The approach is pretty generic in that it can be used to detect whether an image in a product category is actually an image for that category. Detecting placeholders becomes a special use case.

Training a pair of T-shirt images with label=1

 

Training a T-shirt image and a Laptop image with label=0

 

Training a T-shirt image with a placeholder image with label=0

Let's create the file siamese_predictor.py:

IMAGE_HEIGHT, IMAGE_WIDTH = 64, 64

def get_shared_model_vgg(image_shape):
    input = Input(shape=image_shape)
    base_model = VGG16(weights='imagenet', include_top=False, input_tensor=input)

    for layer in base_model.layers:
        layer.trainable = False

    n_layer = base_model.output

    n_layer = Flatten()(n_layer)
    
    n_layer = Dense(4096, activation='relu')(n_layer)
    n_layer = BatchNormalization()(n_layer)
    
    model = Model(inputs=[input], outputs=[n_layer])
    return model

class SiameseModel(object):
    def __init__(self, model_file_path, best_model_file_path, batch_size=256, training_samples=5000, validation_samples=5000, testing_samples=5000, use_vgg=False):
        self.model = None
        self.best_model_file_path = best_model_file_path
        self.batch_size = batch_size
        self.training_samples = training_samples
        self.validation_samples = validation_samples
        self.testing_samples = testing_samples
        
    def init_model(self):
        image_shape = (IMAGE_HEIGHT, IMAGE_WIDTH, 3)
        
        input_a, input_b = Input(shape=image_shape), Input(shape=image_shape)
        
        shared_model = get_shared_model_vgg(image_shape)
            
        shared_model_a, shared_model_b = shared_model(input_a), shared_model(input_b)
        
        n_layer = Lambda(lambda x: K.abs(x[0]-x[1]))([shared_model_a, shared_model_b])
        n_layer = BatchNormalization()(n_layer)
        
        out = Dense(1, activation="sigmoid")(n_layer)

        self.model = Model(inputs=[input_a, input_b], outputs=[out])

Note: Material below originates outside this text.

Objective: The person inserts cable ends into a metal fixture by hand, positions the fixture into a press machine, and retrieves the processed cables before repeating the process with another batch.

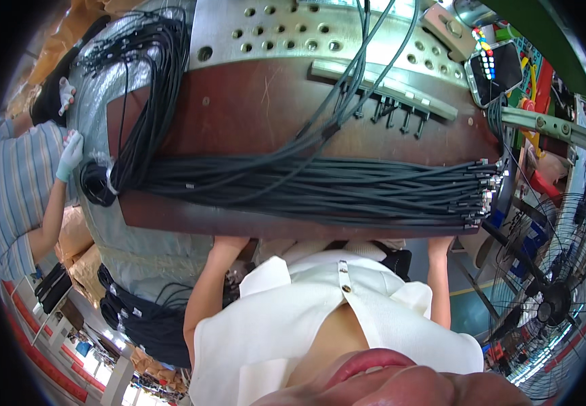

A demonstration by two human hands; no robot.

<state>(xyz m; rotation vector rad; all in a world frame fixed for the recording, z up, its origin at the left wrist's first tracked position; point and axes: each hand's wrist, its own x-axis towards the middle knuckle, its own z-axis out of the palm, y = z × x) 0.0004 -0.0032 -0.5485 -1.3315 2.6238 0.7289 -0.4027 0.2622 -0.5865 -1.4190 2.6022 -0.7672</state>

        adam = optimizers.Adam(lr=0.001)
        self.model.compile(optimizer=adam, loss="binary_crossentropy", metrics=['accuracy'])
    
    def fit(self):
        self.init_model()
        
        train_num_batches = int(math.ceil(float(self.training_samples)/self.batch_size))
        valid_num_batches = int(math.ceil(float(self.validation_samples)/self.batch_size))
        
        self.model.fit_generator(dg.get_image_data_siamese(self.training_samples, 'train', batch_size=self.batch_size),
                                 steps_per_epoch=train_num_batches, 
                                 validation_data=dg.get_image_data_siamese(self.validation_samples, 'validation', batch_size=self.batch_size),
                                 validation_steps=valid_num_batches, 
                                 epochs=10, verbose=1)
        
        
    def predict_proba(self, image_data):
        return self.model.predict(image_data)
        
    def predict(self, image_data):
        return np.rint(self.predict_proba(image_data)).astype(int)
    
    def score(self):
        data_generator, test_labels, pred_labels = dg.get_image_data_siamese(self.testing_samples, 'test', batch_size=self.batch_size), [], []
        total_batches = int(math.ceil(float(self.testing_samples)/self.batch_size))
        
        num_batches = 0
        for batch_data, batch_labels in data_generator:
            test_labels += batch_labels.tolist()
            pred_labels += self.predict(batch_data).tolist()
            num_batches += 1
            if num_batches == total_batches:
                break
        
        print(classification_report(test_labels, pred_labels))
        
        
    def score_ensemble(self, test_image_arr, voting_images_arr, frac=0.5, probability_threshold=0.5):
        image_data_0, image_data_1 = [], []
        index_map = collections.defaultdict(list)
        
        for v_img_arr in voting_images_arr:
            image_data_0.append(v_img_arr)
            image_data_1.append(test_image_arr)
            
        image_data_0, image_data_1 = np.array(image_data_0), np.array(image_data_1)
        
        proba = self.predict_proba([image_data_0, image_data_1])
        proba = np.array([x[0] for x in proba])
        
        pred = proba-probability_threshold
        
        pred[pred <= 0] = 0
        pred[pred > 0] = 1
        
        return 0 if np.count_nonzero(pred) < frac*voting_images_arr.shape[0] else 1

I have omitted certain details from the code to make the code shorter and just enough to explain the above mentioned approach.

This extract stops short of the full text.